Task statement | Below are records. Copy every line with "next" in it.

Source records
══════════
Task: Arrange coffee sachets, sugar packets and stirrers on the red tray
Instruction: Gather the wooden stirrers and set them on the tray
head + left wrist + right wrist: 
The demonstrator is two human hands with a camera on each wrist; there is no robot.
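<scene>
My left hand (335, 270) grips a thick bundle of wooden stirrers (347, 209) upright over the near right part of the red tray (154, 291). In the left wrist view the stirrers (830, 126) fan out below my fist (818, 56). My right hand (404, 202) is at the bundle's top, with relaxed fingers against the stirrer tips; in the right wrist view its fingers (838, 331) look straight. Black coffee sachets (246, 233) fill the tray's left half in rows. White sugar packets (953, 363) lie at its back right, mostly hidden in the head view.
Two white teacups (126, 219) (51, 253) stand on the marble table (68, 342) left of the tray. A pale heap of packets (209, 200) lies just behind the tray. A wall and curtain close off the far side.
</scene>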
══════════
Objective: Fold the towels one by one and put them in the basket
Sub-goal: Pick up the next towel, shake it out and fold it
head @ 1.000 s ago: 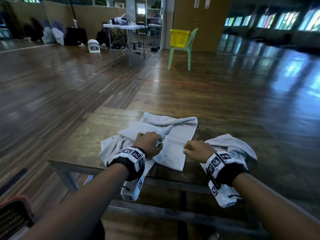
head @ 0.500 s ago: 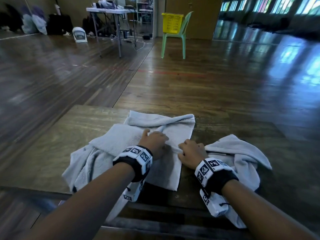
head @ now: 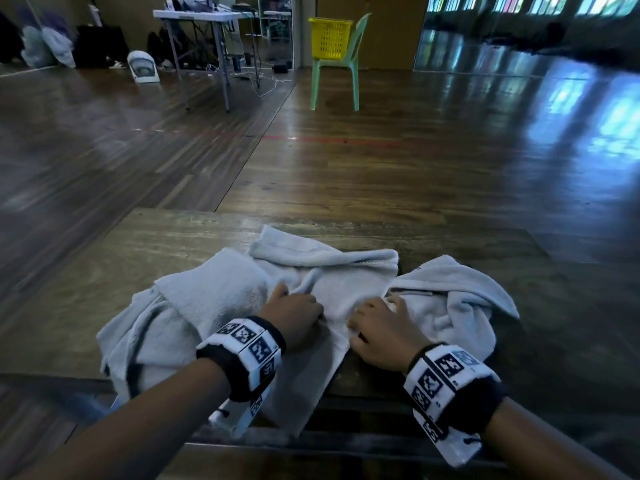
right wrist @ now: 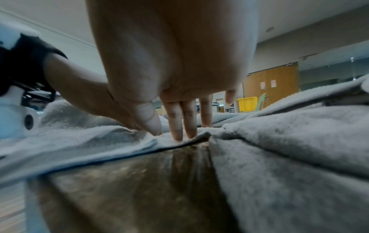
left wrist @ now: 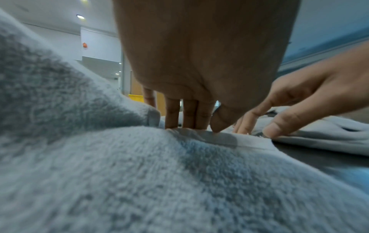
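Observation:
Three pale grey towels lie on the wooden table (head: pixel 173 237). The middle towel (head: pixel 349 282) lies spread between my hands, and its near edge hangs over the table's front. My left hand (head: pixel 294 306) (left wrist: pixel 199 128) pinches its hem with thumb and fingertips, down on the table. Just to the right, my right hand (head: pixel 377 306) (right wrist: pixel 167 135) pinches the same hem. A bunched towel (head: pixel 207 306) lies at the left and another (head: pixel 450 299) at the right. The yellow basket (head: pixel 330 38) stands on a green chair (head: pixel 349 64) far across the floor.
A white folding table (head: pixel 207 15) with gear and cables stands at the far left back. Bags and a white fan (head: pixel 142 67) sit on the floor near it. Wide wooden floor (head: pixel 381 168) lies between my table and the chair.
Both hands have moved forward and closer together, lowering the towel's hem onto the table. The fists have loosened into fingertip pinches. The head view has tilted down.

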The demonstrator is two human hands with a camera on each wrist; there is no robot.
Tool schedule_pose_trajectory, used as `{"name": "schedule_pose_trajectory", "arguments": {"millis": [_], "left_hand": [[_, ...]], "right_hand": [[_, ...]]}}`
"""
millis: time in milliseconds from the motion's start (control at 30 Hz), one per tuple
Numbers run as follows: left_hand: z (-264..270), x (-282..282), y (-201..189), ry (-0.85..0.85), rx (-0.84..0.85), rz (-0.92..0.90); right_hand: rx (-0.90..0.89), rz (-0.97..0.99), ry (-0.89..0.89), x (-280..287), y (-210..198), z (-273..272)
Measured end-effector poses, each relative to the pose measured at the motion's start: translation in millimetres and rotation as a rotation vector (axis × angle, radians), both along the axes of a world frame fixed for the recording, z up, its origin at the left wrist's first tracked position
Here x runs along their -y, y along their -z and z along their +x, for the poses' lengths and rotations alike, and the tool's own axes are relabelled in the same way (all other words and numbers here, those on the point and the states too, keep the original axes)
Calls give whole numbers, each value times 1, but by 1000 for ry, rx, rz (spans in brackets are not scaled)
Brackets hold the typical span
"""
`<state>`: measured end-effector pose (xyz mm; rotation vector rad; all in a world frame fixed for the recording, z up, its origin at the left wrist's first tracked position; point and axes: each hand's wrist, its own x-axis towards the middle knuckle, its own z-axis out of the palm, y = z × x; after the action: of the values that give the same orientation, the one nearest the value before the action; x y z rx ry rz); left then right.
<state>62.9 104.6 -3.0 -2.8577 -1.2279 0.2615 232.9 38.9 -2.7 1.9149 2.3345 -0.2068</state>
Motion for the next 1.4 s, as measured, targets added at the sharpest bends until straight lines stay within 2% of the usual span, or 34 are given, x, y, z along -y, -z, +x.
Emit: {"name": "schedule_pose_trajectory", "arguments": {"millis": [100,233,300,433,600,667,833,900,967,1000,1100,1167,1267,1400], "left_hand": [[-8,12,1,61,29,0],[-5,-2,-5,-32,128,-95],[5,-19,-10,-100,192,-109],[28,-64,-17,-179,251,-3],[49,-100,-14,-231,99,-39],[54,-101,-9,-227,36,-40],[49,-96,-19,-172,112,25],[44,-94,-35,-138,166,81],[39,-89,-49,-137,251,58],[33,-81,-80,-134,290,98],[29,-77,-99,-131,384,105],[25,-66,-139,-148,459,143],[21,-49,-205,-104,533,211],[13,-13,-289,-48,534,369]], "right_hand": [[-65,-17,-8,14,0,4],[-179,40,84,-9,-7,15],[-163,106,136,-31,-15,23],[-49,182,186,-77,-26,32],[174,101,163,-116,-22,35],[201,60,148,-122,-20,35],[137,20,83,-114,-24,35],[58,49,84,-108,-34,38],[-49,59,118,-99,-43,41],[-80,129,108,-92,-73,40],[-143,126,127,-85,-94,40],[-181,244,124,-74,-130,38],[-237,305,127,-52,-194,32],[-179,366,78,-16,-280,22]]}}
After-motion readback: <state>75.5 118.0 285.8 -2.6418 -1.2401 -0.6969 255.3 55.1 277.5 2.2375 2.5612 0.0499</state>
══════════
Problem solution |
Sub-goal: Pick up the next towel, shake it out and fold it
Motion for the next 1.4 s, as measured, targets added at the sharpest bends until straight lines stay within 2% of the usual span, or 34 are given, x, y, z along -y, -z, +x.

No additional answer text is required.